_Your goal_
Among the lines below, return each one that contains the word "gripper".

_Data extract_
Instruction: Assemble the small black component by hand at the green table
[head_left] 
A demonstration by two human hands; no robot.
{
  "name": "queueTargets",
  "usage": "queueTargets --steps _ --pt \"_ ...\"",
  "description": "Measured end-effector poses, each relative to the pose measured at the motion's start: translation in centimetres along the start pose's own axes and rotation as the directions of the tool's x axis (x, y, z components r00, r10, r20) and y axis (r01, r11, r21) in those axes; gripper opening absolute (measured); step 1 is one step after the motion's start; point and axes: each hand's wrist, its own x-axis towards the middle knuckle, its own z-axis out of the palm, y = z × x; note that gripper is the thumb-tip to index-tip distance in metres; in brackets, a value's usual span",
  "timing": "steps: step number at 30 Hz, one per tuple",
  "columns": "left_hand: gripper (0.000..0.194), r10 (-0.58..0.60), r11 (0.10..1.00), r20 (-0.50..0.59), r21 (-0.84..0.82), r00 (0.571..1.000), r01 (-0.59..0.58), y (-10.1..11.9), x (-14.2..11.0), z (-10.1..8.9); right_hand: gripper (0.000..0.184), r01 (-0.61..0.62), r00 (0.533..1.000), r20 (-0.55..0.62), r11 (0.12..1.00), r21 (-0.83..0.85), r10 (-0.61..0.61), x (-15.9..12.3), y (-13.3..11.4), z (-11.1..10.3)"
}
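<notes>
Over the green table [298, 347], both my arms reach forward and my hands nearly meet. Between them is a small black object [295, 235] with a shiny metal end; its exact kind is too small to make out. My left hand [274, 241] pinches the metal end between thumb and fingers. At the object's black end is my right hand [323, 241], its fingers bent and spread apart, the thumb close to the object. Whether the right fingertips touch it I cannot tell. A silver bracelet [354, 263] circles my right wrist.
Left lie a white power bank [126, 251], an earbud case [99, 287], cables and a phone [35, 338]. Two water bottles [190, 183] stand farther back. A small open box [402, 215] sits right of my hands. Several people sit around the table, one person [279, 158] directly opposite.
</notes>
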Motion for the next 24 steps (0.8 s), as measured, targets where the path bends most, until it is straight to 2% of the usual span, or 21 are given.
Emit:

_Answer section_
  "description": "Measured end-effector poses, each relative to the pose measured at the motion's start: translation in centimetres along the start pose's own axes and rotation as the directions of the tool's x axis (x, y, z components r00, r10, r20) and y axis (r01, r11, r21) in those axes; gripper opening absolute (measured); step 1 is one step after the motion's start; point and axes: each hand's wrist, its own x-axis towards the middle knuckle, its own z-axis out of the palm, y = z × x; note that gripper is the thumb-tip to index-tip distance in metres; in brackets, a value's usual span",
  "columns": "left_hand: gripper (0.000..0.194), r10 (-0.58..0.60), r11 (0.10..1.00), r20 (-0.50..0.59), r21 (-0.84..0.82), r00 (0.571..1.000), r01 (-0.59..0.58), y (-10.1..11.9), x (-14.2..11.0), z (-10.1..8.9); right_hand: gripper (0.000..0.184), r01 (-0.61..0.62), r00 (0.533..1.000), r20 (-0.55..0.62), r11 (0.12..1.00), r21 (-0.83..0.85), r10 (-0.61..0.61), x (-15.9..12.3), y (-13.3..11.4), z (-11.1..10.3)"

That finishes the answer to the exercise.